O cinismo, ou o que hoje chamamos de antissocial

Em seguida ao apanhado biográfico do artigo anterior a respeito de Antístenes de Atenas (444-365 a.C.) e Diógenes de Sinope (413-327 a.C.), este artigo passa agora a discorrer, também de maneira resumida, sobre a doutrina desses dois filósofos gregos.

Segundo o historiador do pensamento filosófico José María Valverde, a filosofia de Platão e a de Aristóteles “tentaram dar respostas positivas às perguntas que Sócrates fazia”. Diferentemente, porém, desses dois grandes discípulos do Mestre, um grupo de outros discípulos da escola socrática  levaria à risca a crítica de Sócrates às “falsas certezas baseadas na opinião” e concluiria que todo conhecimento é impossível.

Esse é o caso, diz Valverde, de Antístenes, fundador, com seu discípulo Diógenes, da corrente filosófica chamada cinismo, da qual são também os principais representantes. Para Antístenes, “todo conhecimento é duvidoso, pois busca ideias gerais, quando, na verdade, existem apenas coisas singulares (por exemplo, este cavalo)”.

De acordo com outro historiador da filosofia, Bryan Magee, além da valorização da busca da virtude no autocontrole e na autonomia individuais, Antístenes recomendava também a independência de espírito e as vantagens de uma existência vivida com simplicidade e naturalidade.

“Como um cão”. Para Diógenes, porém, a vida dos cães era um “exemplo prático” dessas duas virtudes preconizadas por Antístenes e “modelo ideal” de sociedade. O termo grego para a expressão ”como um cão” é “kýnikos”. Como as pessoas diziam que Diógenes vivia “como um cão”, puseram nele esse apelido, do qual derivou a forma latina “cýnicu”, que, por sua vez, deu origem à nossa palavra “cínico”. “Assim foi cunhada a palavra que ainda hoje usamos”, diz Magee, “mas seu significado mudaria com o tempo”.   

O apelido que deram a Diógenes evidencia o radical desprezo do filósofo pelos costumes humanos. Ele chegaria a ponto de considerar sem importância, ou até inúteis, coisas como ler, escrever e mesmo falar. “O melhor a fazer”, aconselhava, “é se afastar do convívio dos homens e viver isolado na natureza”.

“Arquétipo”. O papel de levar a filosofia cínica a seus “extremos” seria protagonizado por Diógenes, que se tornaria mais famoso que Antístenes, seu mestre, e passaria a ser visto como o “arquétipo (modelo) de filósofo cínico”.

O que, de fato, o cinismo prescreve, aponta Magee, outra coisa não é que um modo de vida caracterizado principalmente pela oposição – drástica e extremada – às leis e valores vigentes na sociedade humana. Tal oposição nasce da avaliação, por parte dos dois pais da filosofia cínica, de que “é impossível conciliar essas leis e valores com as exigências de uma vida segundo a natureza”. 

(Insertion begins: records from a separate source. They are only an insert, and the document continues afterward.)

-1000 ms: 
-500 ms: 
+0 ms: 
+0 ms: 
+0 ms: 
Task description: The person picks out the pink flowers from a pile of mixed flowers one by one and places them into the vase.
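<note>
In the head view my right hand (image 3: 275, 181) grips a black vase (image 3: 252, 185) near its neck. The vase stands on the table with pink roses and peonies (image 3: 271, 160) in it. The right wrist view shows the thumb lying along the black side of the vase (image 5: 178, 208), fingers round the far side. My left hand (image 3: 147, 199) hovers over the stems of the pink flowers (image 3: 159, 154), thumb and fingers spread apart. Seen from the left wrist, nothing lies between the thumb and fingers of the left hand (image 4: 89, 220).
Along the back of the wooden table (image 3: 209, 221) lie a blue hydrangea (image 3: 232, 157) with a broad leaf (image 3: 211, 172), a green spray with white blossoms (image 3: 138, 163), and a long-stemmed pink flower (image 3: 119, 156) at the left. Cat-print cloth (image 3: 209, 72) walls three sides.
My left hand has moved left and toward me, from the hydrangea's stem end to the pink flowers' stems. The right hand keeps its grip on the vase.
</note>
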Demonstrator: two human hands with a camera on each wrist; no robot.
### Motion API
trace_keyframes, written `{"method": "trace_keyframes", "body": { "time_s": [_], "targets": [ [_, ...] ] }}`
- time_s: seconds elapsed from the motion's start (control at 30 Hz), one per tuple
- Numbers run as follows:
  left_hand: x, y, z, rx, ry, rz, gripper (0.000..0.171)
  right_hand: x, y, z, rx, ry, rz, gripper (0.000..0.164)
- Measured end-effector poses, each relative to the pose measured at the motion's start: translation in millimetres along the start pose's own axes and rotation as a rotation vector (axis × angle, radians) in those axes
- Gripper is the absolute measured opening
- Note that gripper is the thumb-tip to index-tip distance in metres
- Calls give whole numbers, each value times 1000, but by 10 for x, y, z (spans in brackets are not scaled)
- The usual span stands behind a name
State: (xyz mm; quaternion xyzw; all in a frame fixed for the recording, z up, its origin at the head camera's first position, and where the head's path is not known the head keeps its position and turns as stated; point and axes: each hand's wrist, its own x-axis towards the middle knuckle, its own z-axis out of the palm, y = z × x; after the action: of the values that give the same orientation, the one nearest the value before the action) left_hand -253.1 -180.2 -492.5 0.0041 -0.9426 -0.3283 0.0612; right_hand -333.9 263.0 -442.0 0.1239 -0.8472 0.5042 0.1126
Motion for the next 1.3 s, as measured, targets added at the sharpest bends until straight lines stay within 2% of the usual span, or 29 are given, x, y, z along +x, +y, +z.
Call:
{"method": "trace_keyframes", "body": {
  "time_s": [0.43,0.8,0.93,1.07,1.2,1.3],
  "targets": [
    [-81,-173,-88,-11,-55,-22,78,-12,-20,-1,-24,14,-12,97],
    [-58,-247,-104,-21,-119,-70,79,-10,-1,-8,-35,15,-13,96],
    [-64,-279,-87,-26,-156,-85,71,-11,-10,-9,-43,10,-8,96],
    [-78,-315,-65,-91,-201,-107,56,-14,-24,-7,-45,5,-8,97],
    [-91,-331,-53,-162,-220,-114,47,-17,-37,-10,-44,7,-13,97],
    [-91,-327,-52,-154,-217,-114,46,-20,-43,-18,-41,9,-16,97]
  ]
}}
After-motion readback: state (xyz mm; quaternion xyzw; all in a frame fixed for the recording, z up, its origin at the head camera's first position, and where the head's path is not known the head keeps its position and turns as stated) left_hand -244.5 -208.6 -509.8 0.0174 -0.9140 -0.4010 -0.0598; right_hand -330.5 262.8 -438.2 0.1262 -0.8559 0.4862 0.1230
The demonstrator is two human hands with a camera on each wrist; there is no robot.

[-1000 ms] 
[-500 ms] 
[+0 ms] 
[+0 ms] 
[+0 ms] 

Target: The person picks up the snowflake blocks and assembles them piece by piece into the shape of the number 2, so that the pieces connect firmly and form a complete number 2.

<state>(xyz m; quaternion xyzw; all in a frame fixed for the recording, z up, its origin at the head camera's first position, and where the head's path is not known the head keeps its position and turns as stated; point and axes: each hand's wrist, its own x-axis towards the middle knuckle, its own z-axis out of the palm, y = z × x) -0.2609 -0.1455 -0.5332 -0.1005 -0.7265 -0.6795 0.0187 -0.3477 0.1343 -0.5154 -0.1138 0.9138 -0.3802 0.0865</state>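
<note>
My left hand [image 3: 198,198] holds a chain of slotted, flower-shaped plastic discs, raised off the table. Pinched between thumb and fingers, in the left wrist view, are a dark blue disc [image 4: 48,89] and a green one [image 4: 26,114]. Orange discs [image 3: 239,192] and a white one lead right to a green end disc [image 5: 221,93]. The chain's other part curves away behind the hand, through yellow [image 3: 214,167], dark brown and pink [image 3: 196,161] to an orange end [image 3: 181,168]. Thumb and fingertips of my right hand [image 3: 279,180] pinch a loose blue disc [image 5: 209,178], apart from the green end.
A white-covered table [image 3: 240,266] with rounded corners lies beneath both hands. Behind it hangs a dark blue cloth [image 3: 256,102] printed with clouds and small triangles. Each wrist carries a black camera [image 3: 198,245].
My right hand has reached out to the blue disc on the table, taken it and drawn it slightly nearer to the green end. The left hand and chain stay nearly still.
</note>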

É sabido que uma das coisas que, no tempo de Antístenes e Diógenes, “abriam eco” em Atenas eram justamente as atitudes de total e público desprezo demonstradas pela dupla cínica (sempre com o protagonismo de   Diógenes) tanto contra convenções sociais, comodidades, apegos, riquezas, propriedade privada, casamento, governo, leis e religião, como também contra valores morais, sociais e culturais. Os dois cínicos, observa Magee, eram o que hoje chamaríamos de antissociais.

“Conduzir a vida em consonância com aquilo em que se acredita”, como aconselhavam os cínicos, sempre fôra um dos posicionamentos tradicionalmente valorizados pela antiga civilização grega, tirante, bem entendido, os extremos ou excessos do cinismo.

Há quem diga não ser justo negar que o modo de vida dos cínicos “apontava para uma distinção filosófica entre os aspectos naturais e os costumes humanos, problema que permeou todo o pensamento filosófico da Grécia antiga”, vale dizer, toda a história do racionalismo grego.